YOUR OBJECTIVE:
Reproduce all of the data, making sure that no line differs from the original.

══════════════════════════════

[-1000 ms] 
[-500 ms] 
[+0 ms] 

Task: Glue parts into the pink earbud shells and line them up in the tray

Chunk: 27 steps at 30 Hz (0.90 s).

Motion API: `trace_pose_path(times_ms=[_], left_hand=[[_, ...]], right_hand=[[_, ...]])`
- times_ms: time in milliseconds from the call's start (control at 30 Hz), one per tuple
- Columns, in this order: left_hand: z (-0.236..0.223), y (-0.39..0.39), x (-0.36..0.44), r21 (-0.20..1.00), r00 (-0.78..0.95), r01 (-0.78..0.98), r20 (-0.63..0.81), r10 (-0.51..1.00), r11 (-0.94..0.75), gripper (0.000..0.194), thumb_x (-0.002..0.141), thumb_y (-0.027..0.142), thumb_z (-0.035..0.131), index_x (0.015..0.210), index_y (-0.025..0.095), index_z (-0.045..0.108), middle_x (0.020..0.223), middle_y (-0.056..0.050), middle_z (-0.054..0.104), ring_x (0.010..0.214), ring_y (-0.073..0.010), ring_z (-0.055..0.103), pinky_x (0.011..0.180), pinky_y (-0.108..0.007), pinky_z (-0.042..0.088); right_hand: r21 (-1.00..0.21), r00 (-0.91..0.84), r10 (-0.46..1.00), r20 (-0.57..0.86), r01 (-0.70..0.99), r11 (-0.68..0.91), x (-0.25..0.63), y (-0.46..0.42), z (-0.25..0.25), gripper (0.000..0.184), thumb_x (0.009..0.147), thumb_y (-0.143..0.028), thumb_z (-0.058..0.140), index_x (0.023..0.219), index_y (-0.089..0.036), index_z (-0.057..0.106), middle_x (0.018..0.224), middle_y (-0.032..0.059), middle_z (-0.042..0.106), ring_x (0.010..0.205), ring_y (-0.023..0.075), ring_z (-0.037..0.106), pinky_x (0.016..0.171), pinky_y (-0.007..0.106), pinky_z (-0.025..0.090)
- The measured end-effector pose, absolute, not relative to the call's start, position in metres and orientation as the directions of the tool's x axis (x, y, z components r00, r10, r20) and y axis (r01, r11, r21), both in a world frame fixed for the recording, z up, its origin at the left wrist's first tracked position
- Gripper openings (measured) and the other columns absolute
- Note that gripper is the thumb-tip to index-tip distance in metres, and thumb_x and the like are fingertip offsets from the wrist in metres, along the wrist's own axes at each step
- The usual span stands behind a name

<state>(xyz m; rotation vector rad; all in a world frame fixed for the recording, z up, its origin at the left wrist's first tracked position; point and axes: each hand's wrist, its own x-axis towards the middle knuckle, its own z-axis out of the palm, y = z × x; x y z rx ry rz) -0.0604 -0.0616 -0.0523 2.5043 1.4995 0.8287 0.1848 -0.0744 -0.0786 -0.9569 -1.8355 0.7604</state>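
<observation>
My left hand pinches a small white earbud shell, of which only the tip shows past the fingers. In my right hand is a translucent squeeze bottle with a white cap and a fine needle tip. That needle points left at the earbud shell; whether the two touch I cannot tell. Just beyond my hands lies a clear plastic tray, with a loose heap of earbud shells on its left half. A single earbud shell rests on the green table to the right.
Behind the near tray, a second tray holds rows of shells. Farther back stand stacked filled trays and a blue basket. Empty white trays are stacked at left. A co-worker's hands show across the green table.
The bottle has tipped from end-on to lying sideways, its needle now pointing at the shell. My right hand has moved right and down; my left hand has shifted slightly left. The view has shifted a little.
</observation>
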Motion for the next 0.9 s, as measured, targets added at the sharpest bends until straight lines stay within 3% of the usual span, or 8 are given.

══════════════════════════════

OUTPUT:
[-1000 ms] 
[-500 ms] 
[+0 ms] 

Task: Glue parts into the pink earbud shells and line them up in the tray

Chunk: 27 steps at 30 Hz (0.90 s).

Motion API: `trace_pose_path(times_ms=[_], left_hand=[[_, ...]], right_hand=[[_, ...]])`
- times_ms: time in milliseconds from the call's start (control at 30 Hz), one per tuple
- Columns, in this order: left_hand: z (-0.236..0.223), y (-0.39..0.39), x (-0.36..0.44), r21 (-0.20..1.00), r00 (-0.78..0.95), r01 (-0.78..0.98), r20 (-0.63..0.81), r10 (-0.51..1.00), r11 (-0.94..0.75), gripper (0.000..0.194), thumb_x (-0.002..0.141), thumb_y (-0.027..0.142), thumb_z (-0.035..0.131), index_x (0.015..0.210), index_y (-0.025..0.095), index_z (-0.045..0.108), middle_x (0.020..0.223), middle_y (-0.056..0.050), middle_z (-0.054..0.104), ring_x (0.010..0.214), ring_y (-0.073..0.010), ring_z (-0.055..0.103), pinky_x (0.011..0.180), pinky_y (-0.108..0.007), pinky_z (-0.042..0.088); right_hand: r21 (-1.00..0.21), r00 (-0.91..0.84), r10 (-0.46..1.00), r20 (-0.57..0.86), r01 (-0.70..0.99), r11 (-0.68..0.91), x (-0.25..0.63), y (-0.46..0.42), z (-0.25..0.25), gripper (0.000..0.184), thumb_x (0.009..0.147), thumb_y (-0.143..0.028), thumb_z (-0.058..0.140), index_x (0.023..0.219), index_y (-0.089..0.036), index_z (-0.057..0.106), middle_x (0.018..0.224), middle_y (-0.032..0.059), middle_z (-0.042..0.106), ring_x (0.010..0.205), ring_y (-0.023..0.075), ring_z (-0.037..0.106), pinky_x (0.016..0.171), pinky_y (-0.007..0.106), pinky_z (-0.025..0.090)
- The measured end-effector pose, absolute, not relative to the call's start, position in metres and orientation as the directions of the tool's x axis (x, y, z components r00, r10, r20) and y axis (r01, r11, r21), both in a world frame fixed for the recording, z up, its origin at the left wrist's first tracked position
- Gripper openings (measured) and the other columns absolute
- Note that gripper is the thumb-tip to index-tip distance in metres, and thumb_x and the like are fingertip offsets from the wrist in metres, along the wrist's own axes at each step
- The usual span stands behind a name

<state>(xyz m; rotation vector rad; all in a world frame fixed for the recording, z up, its origin at the left wrist's first tracked position; point and axes: each hand's wrist, its own x-axis towards the middle knuckle, its own z-axis out of the palm, y = z × x; x y z rx ry rz) -0.0604 -0.0616 -0.0523 2.5043 1.4995 0.8287 0.1848 -0.0744 -0.0786 -0.9569 -1.8355 0.7604</state>
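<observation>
My left hand pinches a small white earbud shell, of which only the tip shows past the fingers. In my right hand is a translucent squeeze bottle with a white cap and a fine needle tip. That needle points left at the earbud shell; whether the two touch I cannot tell. Just beyond my hands lies a clear plastic tray, with a loose heap of earbud shells on its left half. A single earbud shell rests on the green table to the right.
Behind the near tray, a second tray holds rows of shells. Farther back stand stacked filled trays and a blue basket. Empty white trays are stacked at left. A co-worker's hands show across the green table.
The bottle has tipped from end-on to lying sideways, its needle now pointing at the shell. My right hand has moved right and down; my left hand has shifted slightly left. The view has shifted a little.
</observation>
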Motion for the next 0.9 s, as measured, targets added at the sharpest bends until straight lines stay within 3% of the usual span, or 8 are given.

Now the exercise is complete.